§ **Required action**: Pick every line with "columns" from the material below.

§ **Data segment**:
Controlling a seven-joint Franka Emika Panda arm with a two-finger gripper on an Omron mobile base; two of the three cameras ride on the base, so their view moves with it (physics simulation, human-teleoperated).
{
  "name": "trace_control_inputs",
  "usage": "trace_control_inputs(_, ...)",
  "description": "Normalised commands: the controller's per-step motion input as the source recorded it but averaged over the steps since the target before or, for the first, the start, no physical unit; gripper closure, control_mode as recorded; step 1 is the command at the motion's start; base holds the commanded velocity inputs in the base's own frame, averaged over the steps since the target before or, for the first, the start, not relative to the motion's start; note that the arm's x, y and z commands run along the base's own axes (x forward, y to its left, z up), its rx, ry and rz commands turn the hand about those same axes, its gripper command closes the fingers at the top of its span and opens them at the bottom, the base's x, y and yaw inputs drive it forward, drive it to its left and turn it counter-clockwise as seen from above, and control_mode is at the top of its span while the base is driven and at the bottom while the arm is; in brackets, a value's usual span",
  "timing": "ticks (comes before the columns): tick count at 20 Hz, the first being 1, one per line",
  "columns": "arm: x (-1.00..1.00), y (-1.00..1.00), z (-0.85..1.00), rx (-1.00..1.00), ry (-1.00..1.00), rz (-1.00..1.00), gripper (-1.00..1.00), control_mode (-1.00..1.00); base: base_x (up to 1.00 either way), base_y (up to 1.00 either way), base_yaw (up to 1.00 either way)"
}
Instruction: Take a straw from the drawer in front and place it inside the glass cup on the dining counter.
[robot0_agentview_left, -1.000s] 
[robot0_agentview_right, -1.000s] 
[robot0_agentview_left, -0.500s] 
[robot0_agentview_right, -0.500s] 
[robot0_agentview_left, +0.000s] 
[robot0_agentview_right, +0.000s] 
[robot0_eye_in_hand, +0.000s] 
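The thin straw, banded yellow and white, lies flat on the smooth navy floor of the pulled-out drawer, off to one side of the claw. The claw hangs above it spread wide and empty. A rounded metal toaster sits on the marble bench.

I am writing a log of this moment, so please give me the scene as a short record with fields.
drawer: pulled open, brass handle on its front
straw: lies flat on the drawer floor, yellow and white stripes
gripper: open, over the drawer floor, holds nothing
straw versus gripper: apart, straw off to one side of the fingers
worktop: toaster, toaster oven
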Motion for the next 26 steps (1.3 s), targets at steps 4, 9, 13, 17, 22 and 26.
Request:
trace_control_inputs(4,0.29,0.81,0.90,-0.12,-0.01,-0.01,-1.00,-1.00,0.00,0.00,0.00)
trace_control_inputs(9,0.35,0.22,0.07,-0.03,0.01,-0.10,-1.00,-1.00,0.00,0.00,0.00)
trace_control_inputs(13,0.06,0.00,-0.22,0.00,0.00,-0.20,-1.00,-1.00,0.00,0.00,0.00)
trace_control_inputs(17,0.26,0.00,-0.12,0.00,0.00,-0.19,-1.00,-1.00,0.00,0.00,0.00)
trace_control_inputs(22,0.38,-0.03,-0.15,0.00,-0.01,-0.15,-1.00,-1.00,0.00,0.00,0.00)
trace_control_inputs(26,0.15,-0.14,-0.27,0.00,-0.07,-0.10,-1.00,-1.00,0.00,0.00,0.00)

§ **Task output**:
  "timing": "ticks (comes before the columns): tick count at 20 Hz, the first being 1, one per line",
  "columns": "arm: x (-1.00..1.00), y (-1.00..1.00), z (-0.85..1.00), rx (-1.00..1.00), ry (-1.00..1.00), rz (-1.00..1.00), gripper (-1.00..1.00), control_mode (-1.00..1.00); base: base_x (up to 1.00 either way), base_y (up to 1.00 either way), base_yaw (up to 1.00 either way)"

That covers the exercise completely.